Coby Tippett

Profile
- Position: Cornerback

Personal information
- Born: Sharon, Massachusetts, U.S
- Listed height: 5 ft 8 in (1.73 m)
- Listed weight: 195 lb (88 kg)

Career information
- High school: Cheshire Academy
- College: Towson (2017–2019); Rhode Island (2020–2021);
- NFL draft: 2022: undrafted

Career history

Playing
- Arlington Renegades (2023); Houston Roughnecks (2023);

Coaching
- Tufts (2023) Cornerbacks coach; New England Patriots (2024) Special teams assistant;

Awards and highlights
- First team All-CAA (2021); Second team All-CAA (2020–21); 2x Third team All-CAA (2019, 2021);

= Coby Tippett =

American football coach

Andre Bernard 'Coby' Tippett Jr. is an American football coach and former cornerback who most recently worked as a special teams assistant for the New England Patriots of the National Football League (NFL). The only son of Patriots legend Andre Tippett, Tippett played for both the Towson Tigers and the University of Rhode Island and played for their football team as a kick returner and defensive back.
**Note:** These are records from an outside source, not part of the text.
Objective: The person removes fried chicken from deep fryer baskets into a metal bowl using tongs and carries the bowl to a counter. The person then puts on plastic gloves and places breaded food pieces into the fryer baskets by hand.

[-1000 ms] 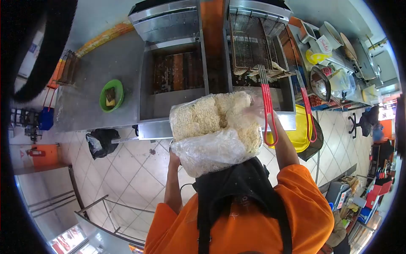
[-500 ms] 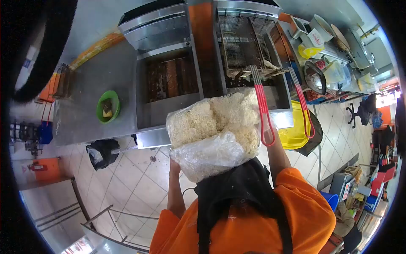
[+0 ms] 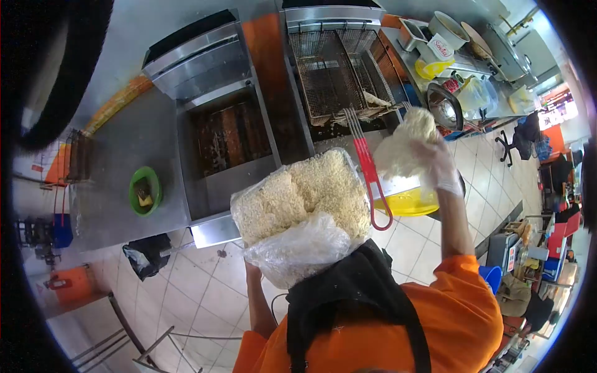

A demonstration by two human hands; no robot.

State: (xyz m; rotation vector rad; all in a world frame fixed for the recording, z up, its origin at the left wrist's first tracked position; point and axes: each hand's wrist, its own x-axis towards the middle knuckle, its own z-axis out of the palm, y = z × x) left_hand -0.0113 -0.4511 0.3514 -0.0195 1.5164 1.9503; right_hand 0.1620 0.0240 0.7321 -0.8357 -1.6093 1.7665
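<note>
A plastic-wrapped pack of crumb-coated breaded pieces (image 3: 311, 193) rests against my apron, its wrap folded back over the near side. My left hand (image 3: 252, 271) holds it from underneath at the left; its fingers are hidden by the pack. Out to the right, my right hand (image 3: 438, 165), in a clear plastic glove, grips a breaded piece (image 3: 401, 149), slightly blurred. That piece is above the front right of the fryer, beside the red basket handle (image 3: 372, 180). Two wire fry baskets (image 3: 326, 74) hang over the right fryer well.
Left of the baskets lies another fryer well (image 3: 230, 133) with dark liquid. A green bowl (image 3: 146, 191) stands on the steel counter (image 3: 106, 211). Below my right hand is a yellow tub (image 3: 407, 204). Pots and containers (image 3: 448, 31) crowd the right-hand counter. A black bag (image 3: 146, 258) hangs below.
My right hand has come away from the pack and moved right and up with a breaded piece. The pack's right side has lost that piece. My view has shifted slightly right.
</note>
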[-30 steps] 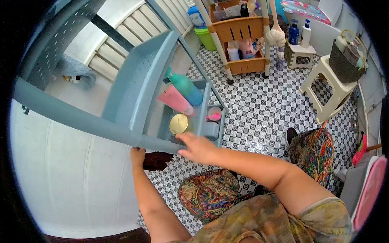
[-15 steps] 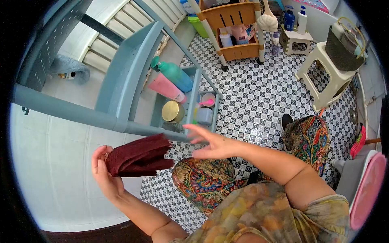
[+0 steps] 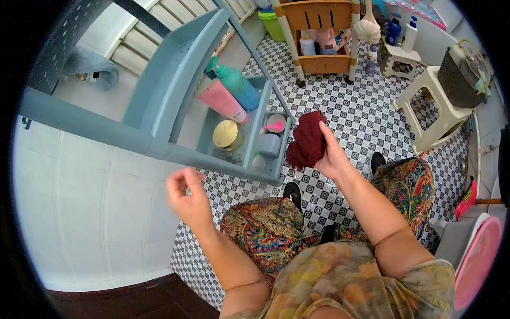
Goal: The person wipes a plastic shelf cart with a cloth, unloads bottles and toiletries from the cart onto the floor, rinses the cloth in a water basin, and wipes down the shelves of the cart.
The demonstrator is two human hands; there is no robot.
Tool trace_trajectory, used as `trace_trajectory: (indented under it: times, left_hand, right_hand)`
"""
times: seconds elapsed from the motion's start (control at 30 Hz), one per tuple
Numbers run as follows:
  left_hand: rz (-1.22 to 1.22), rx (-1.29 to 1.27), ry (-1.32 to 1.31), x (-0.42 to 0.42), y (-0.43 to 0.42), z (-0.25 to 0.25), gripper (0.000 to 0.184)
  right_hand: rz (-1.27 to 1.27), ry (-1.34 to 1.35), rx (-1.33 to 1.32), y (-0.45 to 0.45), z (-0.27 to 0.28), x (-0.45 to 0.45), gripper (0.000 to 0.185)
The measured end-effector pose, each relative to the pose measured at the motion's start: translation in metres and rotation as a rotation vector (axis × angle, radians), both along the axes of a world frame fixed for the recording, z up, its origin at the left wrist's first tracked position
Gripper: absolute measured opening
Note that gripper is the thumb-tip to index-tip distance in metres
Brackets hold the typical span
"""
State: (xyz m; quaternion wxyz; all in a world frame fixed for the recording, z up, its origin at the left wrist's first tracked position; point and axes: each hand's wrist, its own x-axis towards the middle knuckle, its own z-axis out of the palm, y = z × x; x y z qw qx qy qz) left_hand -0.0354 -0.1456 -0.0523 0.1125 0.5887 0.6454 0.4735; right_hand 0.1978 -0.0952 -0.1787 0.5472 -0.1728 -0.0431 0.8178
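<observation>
- Your right hand has the dark red cloth just right of the blue rack, thumb pressed on its near side; you cannot tell how the other fingers lie behind it.
- Your left hand, nearer you than the rack, has loosely curled, parted fingers with nothing visible in them.
- Keeping the bunched cloth gathered away from the rack's edge seems wise.
- You have one cloth; the rack's lower tray has one green pump bottle, one pink tube, one gold-lidded jar.
</observation>
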Motion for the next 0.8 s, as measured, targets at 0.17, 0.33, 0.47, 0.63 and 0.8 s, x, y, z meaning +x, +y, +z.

Tippett also played for both the Arlington Renegades and the Houston Roughnecks of the XFL.

==Playing career==

Tippett went undrafted in the 2022 NFL draft. On May 2, 2022, Tippett was invited by the New England Patriots to their rookie minicamp, but ultimately did not make the team.

Pre-draft measurables
| Height | Weight | Arm length | Hand span | 40-yard dash | 10-yard split | 20-yard split | 20-yard shuttle | Three-cone drill | Vertical jump | Broad jump | Bench press |
| 5 ft 8+1⁄4 in (1.73 m) | 195 lb (88 kg) | 30+7⁄8 in (0.78 m) | 9+1⁄2 in (0.24 m) | 4.64 s | 1.54 s | 2.52 s | 4.21 s | 7.21 s | 33.5 in (0.85 m) | 9 ft 5 in (2.87 m) | 11 reps |
All values from Pro Day

=== Arlington Renegades ===
On January 10, 2023, Tippett signed with the Arlington Renegades. On January 23, he was released from the team.

=== Houston Roughnecks ===
After being released by the Renegades, Tippett signed with the Houston Roughnecks, but was quickly released from the team.

== Coaching career ==
On August 16, 2023, Tippett was hired as the cornerbacks coach for Tufts University.

On February 19, 2024, Tippett was hired by the New England Patriots as a special teams assistant.